Vidal’s literary production was vast and varied, encompassing everything from TV skits to novels that he called “a crash course in comparative religion.” His bibliography deserves a patient item by item inventory.
He fits into the American literary canon as a latter-day Mark Twain, but more harsh and bitter, in tune with an age when no holds were barred. He was much abroad. He shares Twain’s conviction of being from the true America before the country went wrong. His stance like Twain’s was of a public intellectual who would have scorned that term, who was proud of having avoided a university veneer and who, nevertheless, had an unquenchable thirst for honours. Vidal was a contemporary of the Beat Generation and friend of its luminaries, but took a very different and more classic path. Here we can do no more than suggest the tenor of his personality.
The actor Charles Heston was Vidal’s bugbear, despised for his rightwing politics, for his support of the gun-peddling National Rifle Association and for his portrayals of super-male, patently hollow romantic heroes. Vidal’s rewrite of the screenplay for Ben-Hur (1959) brought out the homosexual subtext of the story. The changes were kept from Heston until the movie appeared. Vidal wanted to embarrass the actor identified with family fare as insipid as Kellogg’s Corn Flakes.
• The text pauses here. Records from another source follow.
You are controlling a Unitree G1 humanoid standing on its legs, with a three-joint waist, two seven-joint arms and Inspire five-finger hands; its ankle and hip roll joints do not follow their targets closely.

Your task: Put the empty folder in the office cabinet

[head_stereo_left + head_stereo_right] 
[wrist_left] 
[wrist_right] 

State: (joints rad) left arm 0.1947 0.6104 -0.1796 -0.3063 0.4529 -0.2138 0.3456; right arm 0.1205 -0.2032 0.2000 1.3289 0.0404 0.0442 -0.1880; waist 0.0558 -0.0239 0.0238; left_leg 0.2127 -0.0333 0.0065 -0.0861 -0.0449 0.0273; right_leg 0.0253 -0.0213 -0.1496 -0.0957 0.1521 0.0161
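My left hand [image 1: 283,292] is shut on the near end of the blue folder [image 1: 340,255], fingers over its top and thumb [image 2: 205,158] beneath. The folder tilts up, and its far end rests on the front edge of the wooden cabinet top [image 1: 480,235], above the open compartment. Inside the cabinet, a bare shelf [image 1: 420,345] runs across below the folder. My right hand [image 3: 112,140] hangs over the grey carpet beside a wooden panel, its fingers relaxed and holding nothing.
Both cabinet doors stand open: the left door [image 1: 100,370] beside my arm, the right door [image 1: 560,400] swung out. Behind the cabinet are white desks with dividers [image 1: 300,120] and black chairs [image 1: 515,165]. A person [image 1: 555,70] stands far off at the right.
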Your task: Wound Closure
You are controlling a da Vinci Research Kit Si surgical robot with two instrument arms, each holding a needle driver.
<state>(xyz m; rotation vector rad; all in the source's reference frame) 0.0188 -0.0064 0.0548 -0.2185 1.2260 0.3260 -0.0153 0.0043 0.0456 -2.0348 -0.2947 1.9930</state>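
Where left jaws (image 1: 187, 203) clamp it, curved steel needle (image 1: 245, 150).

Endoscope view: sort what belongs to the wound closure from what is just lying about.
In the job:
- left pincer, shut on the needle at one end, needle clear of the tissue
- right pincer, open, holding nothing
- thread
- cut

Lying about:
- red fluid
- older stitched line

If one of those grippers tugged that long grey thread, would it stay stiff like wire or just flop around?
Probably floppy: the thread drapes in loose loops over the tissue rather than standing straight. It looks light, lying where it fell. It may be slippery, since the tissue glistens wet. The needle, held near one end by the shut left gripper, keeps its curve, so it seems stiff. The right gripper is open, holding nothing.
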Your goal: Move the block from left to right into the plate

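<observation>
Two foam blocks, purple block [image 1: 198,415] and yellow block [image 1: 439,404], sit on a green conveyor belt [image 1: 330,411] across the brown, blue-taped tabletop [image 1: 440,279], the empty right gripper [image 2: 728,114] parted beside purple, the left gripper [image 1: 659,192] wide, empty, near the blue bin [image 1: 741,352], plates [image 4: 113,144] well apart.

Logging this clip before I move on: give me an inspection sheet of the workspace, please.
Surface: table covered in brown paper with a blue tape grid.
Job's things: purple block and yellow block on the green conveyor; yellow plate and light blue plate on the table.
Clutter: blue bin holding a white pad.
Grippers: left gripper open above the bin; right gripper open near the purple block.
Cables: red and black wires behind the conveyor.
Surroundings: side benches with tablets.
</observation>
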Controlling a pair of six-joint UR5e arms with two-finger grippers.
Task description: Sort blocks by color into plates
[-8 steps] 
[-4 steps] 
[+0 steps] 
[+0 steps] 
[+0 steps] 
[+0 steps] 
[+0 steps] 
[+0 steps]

On page 272 of his memoir, Palimpsest, Vidal prints a shot from the movie of Heston looking heavenward in sweaty ecstasy, and captions it thus:
"Charlton (or ‘Chuck,’ as we called him) Heston acting most powerfully in Ben Hur, for which I wrote a script at Cinecittà in Rome, down the hall from Fellini, who was working on La Dolce Vita. Plainly, there is nothing in the acting line that Chuck cannot do. Note the expression on his face as he holds the gourd with the phallus attached, a weapon of choice in Roman times. The whip in the background is a bit of S&M calculated to delight those audiences that revel in films about our Lord.”